ReverTra Ace™ qPCR RT Kit is an efficient and convenient kit to synthesize high quality cDNAs for real-time PCR. This kit contains the highly efficient reverse transcriptase "ReverTra Ace™" and a RT buffer optimized for the highly efficient synthesis of short-chain cDNAs suitable for real-time PCR. The protocol is simple, and the reaction can be completed in 15 min.
ReverTra Ace™ is a mutant-type M-MLV reverse transcriptase shows excellent efficiency.
ReverTra Ace™ qPCR RT Master Mix (Code No. FSQ-201) is a premix version of ReverTra Ace™ qPCR RT Kit. The master mix reagent (5x) contains the highly efficient reverse transcriptase "ReverTra Ace™" , primers and buffer optimized for highly efficient synthesis of short-chain cDNAs suitable for real-time PCR.
- The optimized RT buffer and Primer Mix enable the highly efficient reverse transcription.
- The reaction can be completed in 15 min. The protocol does not contain an additional RNase H treatment step to remove residual RNA after reverse transcription (Patent Pending).

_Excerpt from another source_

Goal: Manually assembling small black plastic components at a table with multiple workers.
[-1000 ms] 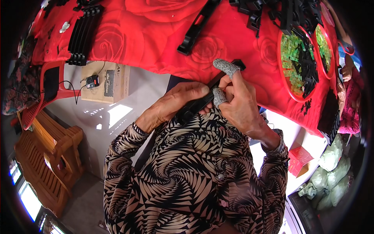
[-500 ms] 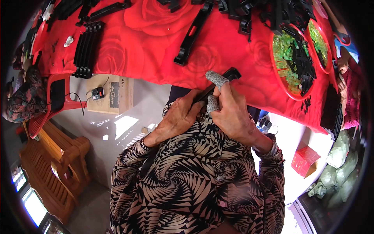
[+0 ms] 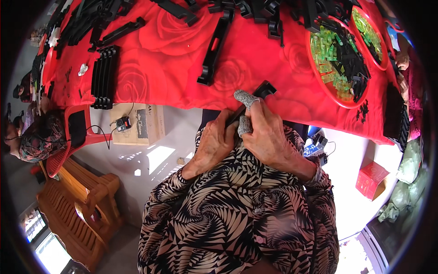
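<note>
Both my hands hold a long black plastic bar [image 3: 265, 89] in front of my body, just below the table's near edge. Its hooked far end sticks out past my fingers, tilted up to the right; much of the rest is hidden. My left hand [image 3: 213, 140] is closed around the lower part. My right hand [image 3: 266, 139], with grey fabric covers on the thumb and index finger, grips the bar farther up. A similar black bar [image 3: 212, 57] with a red gap lies on the table beyond my hands.
A red flowered cloth [image 3: 157, 91] covers the table. Nested black bars [image 3: 105, 77] lie at its left, and more black parts along the back. At right, a red-rimmed basket [image 3: 315, 75] holds green and black pieces. A red chair [image 3: 98, 138] and a wooden bench [image 3: 75, 219] stand left.
The whole view has shifted a little, so the table's left side sits lower. Both hands keep their hold on the bar, with only slight movement.
</note>
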Tool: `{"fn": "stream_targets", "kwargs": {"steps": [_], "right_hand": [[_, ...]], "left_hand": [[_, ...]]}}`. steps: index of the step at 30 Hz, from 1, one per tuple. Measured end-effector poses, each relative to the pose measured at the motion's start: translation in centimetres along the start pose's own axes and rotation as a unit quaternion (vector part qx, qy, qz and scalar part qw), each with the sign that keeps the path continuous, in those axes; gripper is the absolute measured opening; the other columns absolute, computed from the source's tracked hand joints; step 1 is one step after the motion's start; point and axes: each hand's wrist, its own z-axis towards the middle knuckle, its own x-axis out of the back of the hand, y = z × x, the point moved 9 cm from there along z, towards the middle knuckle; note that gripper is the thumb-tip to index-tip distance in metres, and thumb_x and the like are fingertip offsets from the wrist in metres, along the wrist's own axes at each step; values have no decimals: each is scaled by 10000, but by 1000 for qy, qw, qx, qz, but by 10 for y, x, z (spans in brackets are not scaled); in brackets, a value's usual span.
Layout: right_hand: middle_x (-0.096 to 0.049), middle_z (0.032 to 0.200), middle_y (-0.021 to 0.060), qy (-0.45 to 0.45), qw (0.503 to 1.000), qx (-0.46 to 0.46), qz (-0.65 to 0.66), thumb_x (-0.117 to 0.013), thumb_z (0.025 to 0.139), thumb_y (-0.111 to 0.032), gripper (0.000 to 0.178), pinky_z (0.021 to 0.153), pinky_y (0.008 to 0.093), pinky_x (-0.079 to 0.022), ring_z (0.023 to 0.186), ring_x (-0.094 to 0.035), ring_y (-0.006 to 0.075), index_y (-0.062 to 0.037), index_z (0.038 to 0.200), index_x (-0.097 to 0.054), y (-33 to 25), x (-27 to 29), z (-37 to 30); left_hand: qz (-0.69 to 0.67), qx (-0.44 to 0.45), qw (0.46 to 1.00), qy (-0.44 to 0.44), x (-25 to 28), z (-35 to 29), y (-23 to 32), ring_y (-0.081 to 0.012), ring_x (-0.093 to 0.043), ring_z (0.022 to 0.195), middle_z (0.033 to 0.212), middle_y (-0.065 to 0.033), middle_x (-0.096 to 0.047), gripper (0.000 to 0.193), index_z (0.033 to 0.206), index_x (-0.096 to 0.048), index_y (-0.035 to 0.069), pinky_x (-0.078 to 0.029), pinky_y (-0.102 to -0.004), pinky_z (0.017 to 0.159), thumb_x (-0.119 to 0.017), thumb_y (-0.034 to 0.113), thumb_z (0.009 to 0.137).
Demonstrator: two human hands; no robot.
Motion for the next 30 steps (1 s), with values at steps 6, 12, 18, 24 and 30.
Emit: {"fn": "stream_targets", "kwargs": {"steps": [6,12,18,24,30], "right_hand": [[-546,891,169,7,1000,-13,-7,-592,730,91,516,609,449,-486,734,-602,362,43,1237,-511,0,-1,-1],[-557,924,165,25,1000,1,1,-627,708,72,554,609,449,-503,728,-610,366,17,1247,-510,-2,1,0],[-654,906,94,102,993,29,54,-655,775,71,510,532,324,-501,601,-607,231,-19,1262,-537,-10,32,-9],[-659,975,85,178,947,-74,258,-687,840,42,438,661,237,-508,760,-616,114,10,1248,-530,29,43,-7],[-655,1004,79,142,920,-141,338,-636,921,-54,343,780,265,-490,875,-601,117,6,1241,-526,24,31,11]], "left_hand": [[13,1,1000,10,-1,3,3,-491,-601,817,803,-296,-623,192,1079,-532,-3,-462,-526,686,-517,88,910],[8,2,1000,8,0,2,3,-476,-609,760,743,-274,-619,182,1062,-543,-11,-467,-507,663,-534,97,915],[-61,48,997,-8,5,-3,4,-342,-622,616,667,-189,-610,173,1037,-552,-11,-467,-417,590,-536,143,961],[-112,83,990,21,19,4,21,-145,-549,612,682,-90,-610,216,971,-551,-10,-436,-307,583,-465,184,1010],[-15,-89,994,60,20,25,61,-450,-608,623,697,-255,-582,216,1103,-429,-14,-450,-479,511,-545,37,929]]}}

- Suitable for the detection of low-expressing mRNAs. Since the RT buffer is optimized for real-time PCR, the addition of 20% (v/v) of the synthesized cDNA solution to the PCR solution does not inhibit the PCR reaction.

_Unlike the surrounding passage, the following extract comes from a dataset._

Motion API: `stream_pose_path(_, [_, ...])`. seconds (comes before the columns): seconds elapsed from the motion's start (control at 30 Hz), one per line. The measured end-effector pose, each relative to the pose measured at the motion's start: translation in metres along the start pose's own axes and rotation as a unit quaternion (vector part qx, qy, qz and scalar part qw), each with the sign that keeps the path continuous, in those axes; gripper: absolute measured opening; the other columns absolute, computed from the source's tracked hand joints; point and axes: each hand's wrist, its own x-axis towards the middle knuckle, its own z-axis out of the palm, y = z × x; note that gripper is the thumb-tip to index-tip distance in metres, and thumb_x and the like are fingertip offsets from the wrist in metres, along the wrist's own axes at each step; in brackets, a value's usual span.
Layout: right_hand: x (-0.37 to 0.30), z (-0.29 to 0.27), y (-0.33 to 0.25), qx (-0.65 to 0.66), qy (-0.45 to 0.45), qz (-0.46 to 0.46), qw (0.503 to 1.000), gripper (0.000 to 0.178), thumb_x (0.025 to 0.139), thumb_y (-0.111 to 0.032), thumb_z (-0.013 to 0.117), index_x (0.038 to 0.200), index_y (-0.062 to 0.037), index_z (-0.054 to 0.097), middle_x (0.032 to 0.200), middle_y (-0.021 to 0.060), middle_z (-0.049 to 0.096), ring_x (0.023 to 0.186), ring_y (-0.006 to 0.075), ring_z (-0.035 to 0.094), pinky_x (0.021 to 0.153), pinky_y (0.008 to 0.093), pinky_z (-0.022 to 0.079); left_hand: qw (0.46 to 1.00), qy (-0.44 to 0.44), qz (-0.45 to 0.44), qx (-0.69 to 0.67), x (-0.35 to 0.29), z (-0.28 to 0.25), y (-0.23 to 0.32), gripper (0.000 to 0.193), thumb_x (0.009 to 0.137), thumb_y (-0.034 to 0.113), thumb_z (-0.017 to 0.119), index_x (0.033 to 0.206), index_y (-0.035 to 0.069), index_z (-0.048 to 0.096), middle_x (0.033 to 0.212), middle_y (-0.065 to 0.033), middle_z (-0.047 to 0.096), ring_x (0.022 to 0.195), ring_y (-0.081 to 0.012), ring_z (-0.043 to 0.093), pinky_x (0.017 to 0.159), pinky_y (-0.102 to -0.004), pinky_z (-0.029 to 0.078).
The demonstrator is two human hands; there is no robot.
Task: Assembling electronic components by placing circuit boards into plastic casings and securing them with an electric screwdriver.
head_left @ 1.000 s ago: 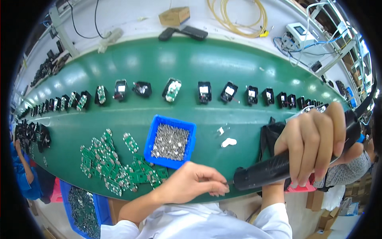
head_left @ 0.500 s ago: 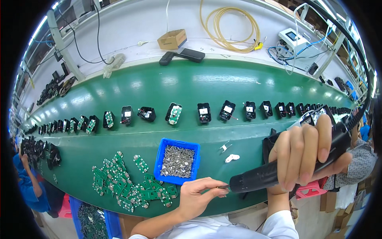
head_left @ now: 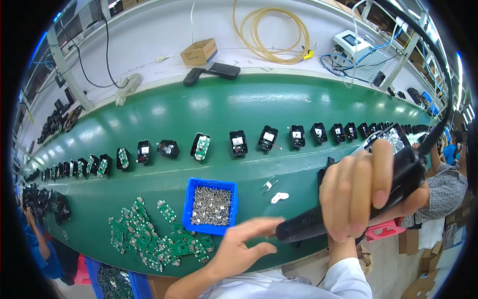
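Observation:
My right hand (head_left: 356, 192) is wrapped round a black electric screwdriver (head_left: 303, 224), its nose pointing left. A black cable leaves its back end. My left hand (head_left: 244, 246) is beside the nose, thumb and forefinger apart, with nothing seen between them. The forefinger reaches the nose end; the bit cannot be made out. Just beyond the left hand stands a blue tray (head_left: 187, 209) of small metal screws (head_left: 211, 205). Green circuit boards (head_left: 149, 234) lie in a loose heap to its left. A white plastic piece (head_left: 280, 198) and a small metal bracket (head_left: 269, 184) lie to its right.
A row of black housings (head_left: 238, 143) crosses the green bench (head_left: 259, 99), some holding boards. Behind are a cardboard box (head_left: 198, 53), coiled yellow hose (head_left: 271, 37) and a white control box (head_left: 353, 45). Other people (head_left: 440, 197) sit at both sides. A blue crate (head_left: 142, 279) stands below left.
My left thumb and forefinger have parted from their pinch at the screwdriver's bit. The screwdriver and right hand have shifted slightly left in the view, and the whole view has shifted too.

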Motion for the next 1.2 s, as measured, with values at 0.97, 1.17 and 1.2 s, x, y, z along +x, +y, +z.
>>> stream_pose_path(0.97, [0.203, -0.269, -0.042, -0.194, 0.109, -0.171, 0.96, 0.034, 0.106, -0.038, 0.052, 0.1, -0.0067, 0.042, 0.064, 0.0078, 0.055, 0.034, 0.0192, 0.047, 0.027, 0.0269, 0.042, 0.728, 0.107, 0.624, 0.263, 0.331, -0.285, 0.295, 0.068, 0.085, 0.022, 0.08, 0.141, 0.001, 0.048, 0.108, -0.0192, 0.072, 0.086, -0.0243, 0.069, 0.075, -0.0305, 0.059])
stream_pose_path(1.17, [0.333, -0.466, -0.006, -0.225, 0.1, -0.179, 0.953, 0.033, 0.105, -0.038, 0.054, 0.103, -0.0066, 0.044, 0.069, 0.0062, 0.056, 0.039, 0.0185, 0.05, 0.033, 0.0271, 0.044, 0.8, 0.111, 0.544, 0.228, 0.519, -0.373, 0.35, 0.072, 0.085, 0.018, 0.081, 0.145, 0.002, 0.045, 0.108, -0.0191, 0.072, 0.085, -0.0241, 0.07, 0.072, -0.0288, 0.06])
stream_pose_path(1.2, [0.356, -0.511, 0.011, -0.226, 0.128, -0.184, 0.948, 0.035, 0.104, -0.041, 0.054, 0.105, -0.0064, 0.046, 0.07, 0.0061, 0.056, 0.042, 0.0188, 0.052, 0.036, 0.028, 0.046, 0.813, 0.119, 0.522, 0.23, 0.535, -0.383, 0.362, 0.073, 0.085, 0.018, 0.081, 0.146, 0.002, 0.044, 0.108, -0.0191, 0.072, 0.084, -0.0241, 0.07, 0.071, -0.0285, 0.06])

Reverse transcriptation for real-time PCR
Store at -20ºC
ReverTra Ace™ qPCR RT Kit
|5 x RT Buffer
|1000 µL × 2
ReverTra Ace™ qPCR RT Master Mix
|5 x RT Master Mix
|5 x RT Master Mix no RT-Control
|1000 µL × 2
Example 1.Comparison of cDNA yields using various reverse transcription kits
cDNA was synthesized from human cell line (HeLa cell) total RNA with the ReverTra Ace™ qPCR RT kit. Subsequently, quantification of β-actin and polymerase ε mRNA were performed by real-time PCR with 100 ng cDNA, in conjunction with the SYBR® Green Realtime PCR Master Mix [Code No. QPK-201].
As shown in Fig. 1, the relative cDNA yields from the ReverTra Ace™ qPCR RT kit were greater than from the other commercial kits.
Fig. 1 Comparison of relative cDNA concentrations
The reaction temperature conditions of the reverse transcription are indicated under the figure.
Example 2.Detection of a rare expressing gene
Several 1-µL cDNA aliquots were prepared from 100 ng human cell line total RNA in a volume of 20 µL using various reverse transcription kits. Subsequently, a low expressing gene (TNF-α) was detected with real-time PCR kit (SYBR® Green Realtime PCR Master Mix [Code No. QPK-201]. The Ct values and success rates of the ReverTra Ace qPCR RT kit were greater than those from the other commercial kits (Fig. 2).